- Exercise description: Exact reproduction is required for the lines below starting at the line with "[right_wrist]" and ending at the line with "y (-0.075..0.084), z", both included. No other lines, and no pictures.
====== Supplied information ======
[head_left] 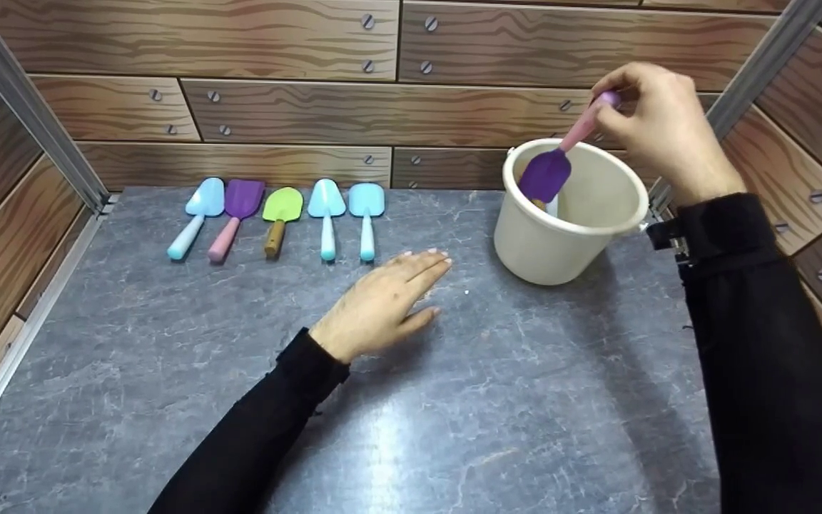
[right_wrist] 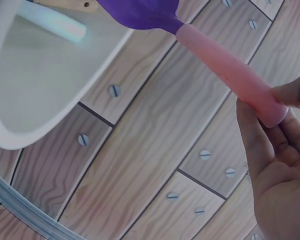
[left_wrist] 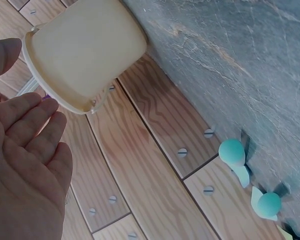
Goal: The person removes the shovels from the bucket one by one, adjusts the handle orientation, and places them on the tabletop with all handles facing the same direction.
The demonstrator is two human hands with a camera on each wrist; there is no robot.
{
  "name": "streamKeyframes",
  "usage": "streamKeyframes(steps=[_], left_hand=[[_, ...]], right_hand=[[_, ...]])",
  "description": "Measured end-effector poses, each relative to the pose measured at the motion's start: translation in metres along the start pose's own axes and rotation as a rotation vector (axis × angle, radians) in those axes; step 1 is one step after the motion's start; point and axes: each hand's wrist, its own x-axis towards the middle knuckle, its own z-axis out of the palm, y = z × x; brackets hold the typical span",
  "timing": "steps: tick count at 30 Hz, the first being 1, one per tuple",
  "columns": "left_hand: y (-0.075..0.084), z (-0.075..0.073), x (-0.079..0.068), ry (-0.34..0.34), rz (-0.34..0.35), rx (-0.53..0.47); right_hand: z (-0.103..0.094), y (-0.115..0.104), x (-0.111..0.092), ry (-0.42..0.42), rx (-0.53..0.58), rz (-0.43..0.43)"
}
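At two o'clock, the right hand (head_left: 657, 125) pinches a purple shovel (head_left: 548, 175) over a bucket (head_left: 546, 250); left hand (head_left: 384, 300), seven; five shovels (head_left: 282, 205), nine-thirty.

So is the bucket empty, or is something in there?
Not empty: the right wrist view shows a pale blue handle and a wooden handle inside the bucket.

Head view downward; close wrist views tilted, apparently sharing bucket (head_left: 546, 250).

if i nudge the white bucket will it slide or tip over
The bucket would probably slide at a low nudge, since it stands upright on a smooth-looking tabletop. A high shove might tip it, as it widens toward the top. It seems fairly stiff, judging by its even round shape.
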Motion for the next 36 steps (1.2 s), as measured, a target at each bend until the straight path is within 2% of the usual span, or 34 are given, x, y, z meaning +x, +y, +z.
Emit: streamKeyframes(steps=[5,6,8,14,24,32,36], left_hand=[[0.000,-0.001,0.002,0.001,-0.003,-0.004],[0.010,-0.012,0.002,-0.010,-0.016,0.004],[0.013,-0.015,0.004,-0.020,-0.025,0.017],[0.016,-0.019,0.004,-0.050,-0.048,0.045],[0.014,-0.019,0.002,-0.039,-0.044,0.025],[0.015,-0.023,0.001,-0.036,-0.061,0.046],[0.013,-0.024,0.000,-0.010,-0.060,0.056]], right_hand=[[-0.006,-0.007,0.000,0.130,0.008,-0.025],[-0.007,-0.009,0.000,0.153,0.019,-0.022],[-0.008,-0.012,-0.001,0.196,0.040,-0.019],[-0.008,-0.022,-0.003,0.288,0.081,-0.061],[0.002,-0.041,-0.012,0.315,0.102,-0.155],[0.020,-0.052,-0.027,0.307,0.112,-0.273],[0.031,-0.053,-0.034,0.309,0.127,-0.315]])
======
- Result of the exercise:
[right_wrist] 
[left_wrist] 
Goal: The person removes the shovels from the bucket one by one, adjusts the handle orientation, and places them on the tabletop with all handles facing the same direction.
The demonstrator is two human hands with a camera on each wrist; there is no robot.
{
  "name": "streamKeyframes",
  "usage": "streamKeyframes(steps=[_], left_hand=[[_, ...]], right_hand=[[_, ...]])",
  "description": "Measured end-effector poses, each relative to the pose measured at the motion's start: translation in metres along the start pose's own axes and rotation as a rotation vector (axis × angle, radians) in those axes; step 1 is one step after the motion's start; point and axes: each hand's wrist, its own x-axis towards the middle knuckle, its own z-axis out of the palm, y = z × x; brackets hold the typical span",
  "timing": "steps: tick count at 30 Hz, the first being 1, one per tuple",
  "columns": "left_hand: y (-0.075..0.084), z (-0.075..0.073), x (-0.079..0.068), ry (-0.34..0.34), rz (-0.34..0.35), rx (-0.53..0.47); right_hand: z (-0.103..0.094), y (-0.115..0.104), x (-0.111..0.092), ry (-0.42..0.42), rx (-0.53..0.58), rz (-0.43..0.43)"

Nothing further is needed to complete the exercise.